# Prompt:
Which lines of the entries below run from the one holding "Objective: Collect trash" to the one holding "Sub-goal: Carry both", inclusive? Set down exactly those lines and no others.

§

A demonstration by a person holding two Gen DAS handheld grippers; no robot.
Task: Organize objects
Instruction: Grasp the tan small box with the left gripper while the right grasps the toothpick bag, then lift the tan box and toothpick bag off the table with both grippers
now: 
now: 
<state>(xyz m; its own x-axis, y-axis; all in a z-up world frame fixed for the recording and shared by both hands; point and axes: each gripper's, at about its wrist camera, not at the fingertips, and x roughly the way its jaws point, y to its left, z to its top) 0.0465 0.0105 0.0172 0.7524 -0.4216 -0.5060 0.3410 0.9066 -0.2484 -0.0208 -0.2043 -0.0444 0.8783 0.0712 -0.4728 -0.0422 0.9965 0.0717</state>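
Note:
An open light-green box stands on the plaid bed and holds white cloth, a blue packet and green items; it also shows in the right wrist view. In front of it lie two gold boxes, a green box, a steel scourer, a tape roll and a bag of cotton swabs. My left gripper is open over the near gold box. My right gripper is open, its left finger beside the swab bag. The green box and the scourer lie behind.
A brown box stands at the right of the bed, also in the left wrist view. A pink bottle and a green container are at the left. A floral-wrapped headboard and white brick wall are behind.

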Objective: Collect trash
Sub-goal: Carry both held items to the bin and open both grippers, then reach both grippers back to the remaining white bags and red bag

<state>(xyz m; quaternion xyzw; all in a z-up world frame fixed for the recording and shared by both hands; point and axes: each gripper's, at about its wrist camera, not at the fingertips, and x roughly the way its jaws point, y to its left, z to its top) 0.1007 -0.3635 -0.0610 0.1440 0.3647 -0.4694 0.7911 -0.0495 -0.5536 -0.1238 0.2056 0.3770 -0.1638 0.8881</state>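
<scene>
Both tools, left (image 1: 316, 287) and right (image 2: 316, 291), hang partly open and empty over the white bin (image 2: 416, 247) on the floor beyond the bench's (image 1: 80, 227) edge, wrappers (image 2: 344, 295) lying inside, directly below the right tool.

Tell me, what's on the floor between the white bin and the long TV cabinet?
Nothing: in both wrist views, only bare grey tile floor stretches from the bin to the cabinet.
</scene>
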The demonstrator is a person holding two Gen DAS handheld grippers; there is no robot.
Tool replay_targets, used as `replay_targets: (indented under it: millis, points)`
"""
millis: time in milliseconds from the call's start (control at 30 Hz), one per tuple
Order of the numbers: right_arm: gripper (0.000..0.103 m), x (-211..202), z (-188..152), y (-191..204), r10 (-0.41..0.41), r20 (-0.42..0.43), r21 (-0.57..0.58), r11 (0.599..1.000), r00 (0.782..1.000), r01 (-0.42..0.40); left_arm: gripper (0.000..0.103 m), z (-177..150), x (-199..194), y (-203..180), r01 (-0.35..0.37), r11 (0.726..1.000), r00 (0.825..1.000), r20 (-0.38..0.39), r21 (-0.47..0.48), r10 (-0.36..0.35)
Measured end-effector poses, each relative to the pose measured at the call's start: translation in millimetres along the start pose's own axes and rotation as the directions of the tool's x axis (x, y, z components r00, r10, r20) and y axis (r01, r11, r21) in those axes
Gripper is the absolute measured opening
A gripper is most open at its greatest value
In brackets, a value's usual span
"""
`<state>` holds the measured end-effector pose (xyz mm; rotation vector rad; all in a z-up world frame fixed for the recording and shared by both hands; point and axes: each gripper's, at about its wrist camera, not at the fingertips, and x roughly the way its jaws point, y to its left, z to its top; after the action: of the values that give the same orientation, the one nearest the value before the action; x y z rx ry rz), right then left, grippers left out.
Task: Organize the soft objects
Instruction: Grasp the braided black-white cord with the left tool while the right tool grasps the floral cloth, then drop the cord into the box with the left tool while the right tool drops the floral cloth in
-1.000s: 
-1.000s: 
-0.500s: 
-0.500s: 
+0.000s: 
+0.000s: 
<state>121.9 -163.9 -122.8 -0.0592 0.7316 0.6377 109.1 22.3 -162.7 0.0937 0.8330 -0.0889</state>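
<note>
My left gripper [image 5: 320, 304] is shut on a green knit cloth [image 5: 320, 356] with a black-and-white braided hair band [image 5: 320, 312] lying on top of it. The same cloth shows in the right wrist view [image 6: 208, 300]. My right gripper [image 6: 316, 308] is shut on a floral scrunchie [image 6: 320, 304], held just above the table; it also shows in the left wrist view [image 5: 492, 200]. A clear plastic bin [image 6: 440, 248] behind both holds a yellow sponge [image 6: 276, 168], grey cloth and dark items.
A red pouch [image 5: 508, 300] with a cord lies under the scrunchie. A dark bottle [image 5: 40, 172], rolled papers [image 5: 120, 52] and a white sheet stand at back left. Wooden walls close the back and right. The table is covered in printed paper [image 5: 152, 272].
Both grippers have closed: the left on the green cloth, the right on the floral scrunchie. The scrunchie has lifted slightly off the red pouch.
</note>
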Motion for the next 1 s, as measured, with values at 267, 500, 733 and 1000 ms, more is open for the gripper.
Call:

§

# Answer box:
Objective: Collect trash
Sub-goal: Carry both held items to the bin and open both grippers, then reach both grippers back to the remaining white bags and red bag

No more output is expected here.